What should I know before starting a Company in the USA?
Starting a Company in the USA, Starting a business is a challenging endeavour, especially if you want to do it from another country. Because the US dollar is stronger, even smashing other currencies, many entrepreneurs are taking advantage of the situation and travelling abroad to begin their enterprises. If you want to establish a business in the United States, you need to follow the processes outlined below. Here are the 15 meaningful actions you must follow to start a business in the United States.
Determine which business kind is best for you
You must first choose which business model is best for you and which is in high demand right now. The choice to pick the appropriate business structure is critical since the sort of business you choose affects everything from day-to-day operations to taxes, as well as how much of your assets are at risk. It is critical to understand each business type and select the one that is most suited to your scenario and your objectives.
Select a location for the formation of your LLC
If you live in the United States, you should create an LLC or Corporation in the state where you live (the state where you are physically located). For example, if you intend to conduct business in California, you should create your LLC in California.
However, if you are a non-US resident and do not intend to have a physical presence in the US (i.e., you will operate completely from outside the US), you should register your LLC in Wyoming, the greatest and most business-friendly state for non-US citizens.
Obtain a Registered Agent
To receive vital paperwork on behalf of the business, LLCs and Corporations must have a Registered Agent with a physical address (not a P.O. Box) during normal business hours. Your company’s Registered Agent receives official paperwork and legal documents on its behalf. The registered agent must be based in the state in which you are registering. Consider the Registered Agent to be a service that ensures you don’t miss any vital paperwork pertaining to litigation or state taxes. Documents related to lawsuits and state renewal notices are among those included in this category. Many business owners would rather hire a registered agent service than do this function themselves.
There are two reasons why you should employ a Registered Agent service:
- To avoid missing any critical papers or deadlines for the organisation, and
- To maintain anonymity (because most states make the company’s Registered Agent information public),
- It should be noted that a P.O. box is not acceptable as a Registered Agent’s address.
Remember that a Registered Agent is not a mail forwarding service, and you cannot use the Registered Agent address as your company’s legal address or even as its mailing address.
Qualifications for a Registered Agent
- The Registered Agent must be physically situated in the state where the company is being formed.

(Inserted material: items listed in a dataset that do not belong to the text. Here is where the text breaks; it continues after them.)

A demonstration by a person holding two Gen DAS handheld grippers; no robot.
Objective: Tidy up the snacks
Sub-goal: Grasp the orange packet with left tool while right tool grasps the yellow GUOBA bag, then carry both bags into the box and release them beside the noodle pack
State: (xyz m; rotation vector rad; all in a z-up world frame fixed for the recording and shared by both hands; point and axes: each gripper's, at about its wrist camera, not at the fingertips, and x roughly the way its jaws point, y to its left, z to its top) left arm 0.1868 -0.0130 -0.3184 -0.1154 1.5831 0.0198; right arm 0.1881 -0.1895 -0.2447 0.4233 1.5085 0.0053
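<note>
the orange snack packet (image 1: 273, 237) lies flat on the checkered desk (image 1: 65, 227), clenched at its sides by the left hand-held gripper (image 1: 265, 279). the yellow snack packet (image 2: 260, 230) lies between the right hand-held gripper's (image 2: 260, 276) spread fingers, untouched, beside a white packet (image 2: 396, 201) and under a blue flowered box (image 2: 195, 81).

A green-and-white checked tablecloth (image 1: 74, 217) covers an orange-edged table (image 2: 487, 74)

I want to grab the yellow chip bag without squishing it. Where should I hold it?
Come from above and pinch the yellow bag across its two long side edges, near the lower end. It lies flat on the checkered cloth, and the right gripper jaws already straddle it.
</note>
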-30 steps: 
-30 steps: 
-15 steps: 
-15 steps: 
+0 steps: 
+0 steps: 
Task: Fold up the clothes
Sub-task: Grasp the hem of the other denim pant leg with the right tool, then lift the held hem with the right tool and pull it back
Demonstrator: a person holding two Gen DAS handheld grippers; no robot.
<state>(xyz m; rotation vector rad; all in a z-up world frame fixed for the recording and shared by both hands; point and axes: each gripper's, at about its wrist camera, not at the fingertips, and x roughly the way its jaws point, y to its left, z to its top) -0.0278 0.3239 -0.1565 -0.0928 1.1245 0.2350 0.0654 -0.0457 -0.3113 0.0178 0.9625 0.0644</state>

- During business hours, the Registered Agent must be present at that address at all times.
- The name and address of the Registered Agent must always be maintained up to date with the state, and
- The information of Registered Agents will be made public and easily searchable.
To be clear, you do not need a US address to incorporate a business in the US. The only requirement for a physical address is the presence of a Registered Agent.
You will be able to incorporate an LLC or Corporation in the United States if you have a Registered Agent.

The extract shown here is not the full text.